One state over, Trevor Sutton, chief economic development officer for the Birmingham Business Alliance, said Birmingham has changed dramatically since he was a kid growing up in what was once Alabama's largest city. (The top spot has since been taken by Huntsville, which has seen tremendous growth, thanks in part to its growing aerospace and defense sectors.) 

Birmingham's metro area topped ADP's ranking for the best markets for new grads this year, with the private payroll processor citing "a strong 2.8 percent hiring rate" as well as median annual wages for recent graduates that soared more than 16% to about $59,000.

It helps that downtown Birmingham now feels more like a "hub and a magnet for the region," Sutton said, rather than a nine-to-five hot spot.
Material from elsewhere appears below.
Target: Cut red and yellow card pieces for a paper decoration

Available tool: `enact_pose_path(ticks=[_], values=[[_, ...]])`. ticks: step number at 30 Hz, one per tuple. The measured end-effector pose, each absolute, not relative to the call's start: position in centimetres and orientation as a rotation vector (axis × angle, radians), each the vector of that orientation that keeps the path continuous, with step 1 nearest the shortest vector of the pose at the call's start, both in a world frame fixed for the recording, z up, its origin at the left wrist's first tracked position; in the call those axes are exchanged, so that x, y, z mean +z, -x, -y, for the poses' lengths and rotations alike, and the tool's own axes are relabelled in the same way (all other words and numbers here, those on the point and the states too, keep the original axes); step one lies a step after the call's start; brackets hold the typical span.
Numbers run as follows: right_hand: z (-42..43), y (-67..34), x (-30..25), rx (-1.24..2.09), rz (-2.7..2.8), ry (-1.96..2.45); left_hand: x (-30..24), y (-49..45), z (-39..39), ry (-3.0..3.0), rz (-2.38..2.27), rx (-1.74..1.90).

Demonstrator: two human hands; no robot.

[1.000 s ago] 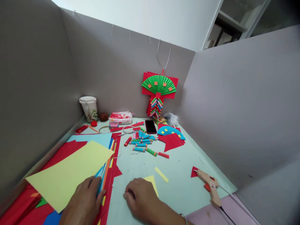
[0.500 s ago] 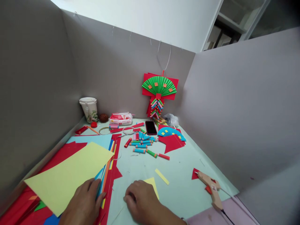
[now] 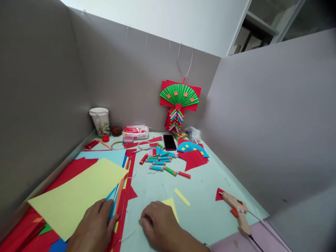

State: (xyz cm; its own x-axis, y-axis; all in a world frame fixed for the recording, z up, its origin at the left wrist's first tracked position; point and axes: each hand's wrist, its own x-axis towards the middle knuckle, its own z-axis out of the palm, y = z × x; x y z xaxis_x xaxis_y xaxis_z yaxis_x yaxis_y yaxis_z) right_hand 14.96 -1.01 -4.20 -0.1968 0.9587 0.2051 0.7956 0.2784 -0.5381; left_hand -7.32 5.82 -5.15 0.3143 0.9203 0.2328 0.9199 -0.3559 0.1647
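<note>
My left hand [image 3: 95,224] lies on a stack of coloured paper at the left, its thumb and fingers closed on the edges of blue and orange paper sheets [image 3: 117,200]. A large yellow paper sheet [image 3: 78,196] spreads over the top of the stack, partly under that hand. My right hand [image 3: 159,222] rests on the table, fingers curled in, with a small gap at the thumb and nothing showing in it. A yellow paper piece [image 3: 172,206] sticks out from behind it, and a narrow yellow strip [image 3: 182,197] lies just beyond.
Several rolled paper tubes [image 3: 161,159] lie mid-table near a phone [image 3: 169,142]. A glue gun [image 3: 238,210] is at the right. Red paper with a blue folded fan [image 3: 193,148] lies behind. A green fan decoration [image 3: 180,95] hangs at the back partition; a cup [image 3: 100,122] stands left.
The view has shifted very slightly. Both hands stay in the same places, and nothing on the table has visibly moved.
</note>
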Motion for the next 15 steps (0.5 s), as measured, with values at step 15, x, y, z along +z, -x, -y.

Birmingham is also a host city in the statewide Fuel Alabama program, which connects college students with opportunities and community during their summer internships.

"What it does is it helps (students) grow their network outside of their friend group that they had where they were going to college, but it also exposes them to the different companies and opportunities here in Birmingham," Sutton said. "Let's say even if they didn't like where they were doing a summer internship, they met two or three people from two or three different companies that they would have never thought about."

That can help keep them in Birmingham in the long run.

"My goal to my team is: We will make Birmingham the No. 1 summer internship destination in the Southeast," Sutton said. "If we can get them here, our employers that we work very closely with are going to give them a great experience; we will make sure they'll have a great experience after 5 p.m.; and they'll have a strong network."